- Action item
Report how many lines in the material hold the word "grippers". No other content is required.
● ● ● ● ● ● ●
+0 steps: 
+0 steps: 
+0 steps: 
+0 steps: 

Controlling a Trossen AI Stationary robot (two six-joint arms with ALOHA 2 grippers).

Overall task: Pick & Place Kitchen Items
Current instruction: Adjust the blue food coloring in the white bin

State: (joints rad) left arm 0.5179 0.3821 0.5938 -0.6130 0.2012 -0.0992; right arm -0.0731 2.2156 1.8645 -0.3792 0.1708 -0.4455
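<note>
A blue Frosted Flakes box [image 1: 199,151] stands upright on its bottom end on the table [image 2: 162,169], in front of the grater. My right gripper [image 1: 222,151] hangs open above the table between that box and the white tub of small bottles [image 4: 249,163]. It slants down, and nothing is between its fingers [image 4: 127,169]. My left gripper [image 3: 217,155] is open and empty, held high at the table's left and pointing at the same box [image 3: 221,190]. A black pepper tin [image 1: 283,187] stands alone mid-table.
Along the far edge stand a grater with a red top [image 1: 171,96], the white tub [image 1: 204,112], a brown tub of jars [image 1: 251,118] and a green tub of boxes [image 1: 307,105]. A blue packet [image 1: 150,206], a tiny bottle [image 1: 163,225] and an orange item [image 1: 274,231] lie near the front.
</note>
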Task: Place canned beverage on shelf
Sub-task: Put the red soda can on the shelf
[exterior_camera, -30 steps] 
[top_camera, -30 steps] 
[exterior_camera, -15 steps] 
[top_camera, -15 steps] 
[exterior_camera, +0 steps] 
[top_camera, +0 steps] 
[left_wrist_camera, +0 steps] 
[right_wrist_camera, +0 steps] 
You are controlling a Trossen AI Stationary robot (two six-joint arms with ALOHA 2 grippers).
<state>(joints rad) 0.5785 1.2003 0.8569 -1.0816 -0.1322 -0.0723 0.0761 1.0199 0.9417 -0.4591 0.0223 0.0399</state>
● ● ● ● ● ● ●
- Result
2